Try it out and report back to us please. Knock them down one at a time starting from the top.


----------



## katana12 (Mar 13, 2017)

hey that is cool, it would be cool to have big cans at the top and little cans at the bottom lol


----------



## Tag (Jun 11, 2014)

I tried it out a couple years ago, without any success. I remember telling Charles about it all he sad was good luck


----------



## Tag (Jun 11, 2014)

I used 12oz pop cans.


----------



## flipgun (Nov 14, 2012)

The money shots would be 1 and 3 on the third row down, 1,3 and 4 on the bottom row and leave the rest standing.
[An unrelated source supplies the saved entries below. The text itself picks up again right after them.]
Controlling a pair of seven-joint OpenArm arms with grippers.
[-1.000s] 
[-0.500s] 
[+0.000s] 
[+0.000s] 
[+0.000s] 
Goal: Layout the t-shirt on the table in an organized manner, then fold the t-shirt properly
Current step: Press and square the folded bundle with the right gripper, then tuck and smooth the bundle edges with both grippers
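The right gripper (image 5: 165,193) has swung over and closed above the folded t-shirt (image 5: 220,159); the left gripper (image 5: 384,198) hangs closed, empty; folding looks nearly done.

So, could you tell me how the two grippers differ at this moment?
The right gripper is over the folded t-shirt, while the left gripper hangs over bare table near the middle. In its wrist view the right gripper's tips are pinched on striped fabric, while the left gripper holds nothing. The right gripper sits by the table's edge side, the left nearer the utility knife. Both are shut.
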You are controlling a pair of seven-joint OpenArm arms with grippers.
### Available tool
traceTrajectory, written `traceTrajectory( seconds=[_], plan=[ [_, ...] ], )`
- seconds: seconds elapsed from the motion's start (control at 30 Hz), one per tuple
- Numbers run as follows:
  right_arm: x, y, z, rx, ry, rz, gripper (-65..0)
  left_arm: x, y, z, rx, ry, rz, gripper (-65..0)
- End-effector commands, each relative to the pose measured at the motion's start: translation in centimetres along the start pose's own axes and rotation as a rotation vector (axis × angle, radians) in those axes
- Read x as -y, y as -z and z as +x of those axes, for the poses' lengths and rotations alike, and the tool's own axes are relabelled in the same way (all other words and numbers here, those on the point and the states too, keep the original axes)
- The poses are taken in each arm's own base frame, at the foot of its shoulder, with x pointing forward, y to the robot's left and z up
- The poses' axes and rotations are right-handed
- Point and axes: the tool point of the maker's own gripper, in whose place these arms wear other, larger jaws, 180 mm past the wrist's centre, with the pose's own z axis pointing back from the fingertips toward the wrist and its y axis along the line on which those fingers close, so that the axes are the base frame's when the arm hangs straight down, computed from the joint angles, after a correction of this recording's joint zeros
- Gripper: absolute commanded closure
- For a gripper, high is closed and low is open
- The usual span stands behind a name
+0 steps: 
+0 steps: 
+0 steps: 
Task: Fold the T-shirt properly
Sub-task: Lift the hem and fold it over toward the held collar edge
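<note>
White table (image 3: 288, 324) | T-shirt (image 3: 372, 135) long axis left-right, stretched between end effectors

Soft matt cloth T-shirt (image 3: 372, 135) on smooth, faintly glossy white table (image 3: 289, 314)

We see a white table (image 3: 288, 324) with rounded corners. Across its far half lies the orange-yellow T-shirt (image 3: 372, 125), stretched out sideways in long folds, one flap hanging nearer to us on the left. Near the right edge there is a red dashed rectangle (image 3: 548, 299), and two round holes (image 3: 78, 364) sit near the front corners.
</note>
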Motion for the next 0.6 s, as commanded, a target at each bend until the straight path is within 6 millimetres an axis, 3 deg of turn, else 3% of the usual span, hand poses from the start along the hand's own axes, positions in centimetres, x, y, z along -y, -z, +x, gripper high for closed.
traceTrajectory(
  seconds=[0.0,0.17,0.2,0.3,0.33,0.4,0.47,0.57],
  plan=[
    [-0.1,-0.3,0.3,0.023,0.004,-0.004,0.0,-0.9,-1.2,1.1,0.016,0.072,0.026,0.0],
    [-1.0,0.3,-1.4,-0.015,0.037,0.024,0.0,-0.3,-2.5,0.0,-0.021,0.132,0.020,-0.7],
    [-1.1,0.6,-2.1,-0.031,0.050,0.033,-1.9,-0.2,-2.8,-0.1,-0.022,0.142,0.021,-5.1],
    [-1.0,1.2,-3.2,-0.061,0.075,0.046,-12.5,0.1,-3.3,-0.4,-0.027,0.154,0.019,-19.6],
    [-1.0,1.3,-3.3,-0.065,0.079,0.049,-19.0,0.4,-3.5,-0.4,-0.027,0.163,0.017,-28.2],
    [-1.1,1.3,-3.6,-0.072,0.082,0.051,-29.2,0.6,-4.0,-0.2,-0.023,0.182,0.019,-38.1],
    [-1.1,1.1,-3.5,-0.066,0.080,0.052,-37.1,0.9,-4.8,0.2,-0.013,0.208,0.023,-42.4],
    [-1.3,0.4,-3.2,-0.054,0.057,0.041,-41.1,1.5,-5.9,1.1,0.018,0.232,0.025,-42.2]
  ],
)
Filled with water maybe?


----------



## Flatband (Dec 18, 2009)

I would use one of my bigger (3/4") double cupped pouches with a load of BB's and get em all!!!!!!!!! :king:


----------



## Kalevala (Jul 20, 2014)

Really good target idea Tag.

For average shooter like me, pyramid of three cans is enough. Can size matters a lot and distance.


----------



## Jolly Roger (Aug 14, 2017)

Kalevala: Get in on the January Pocket Predator String Contest...


----------



## Ibojoe (Mar 13, 2016)

Im bout as average as they come, Im game.


----------



## Tag (Jun 11, 2014)

Great shooting Kalevala One other thing I discovered is, It helps me get my 10,000 steps in walking back and forth resetting the cans


----------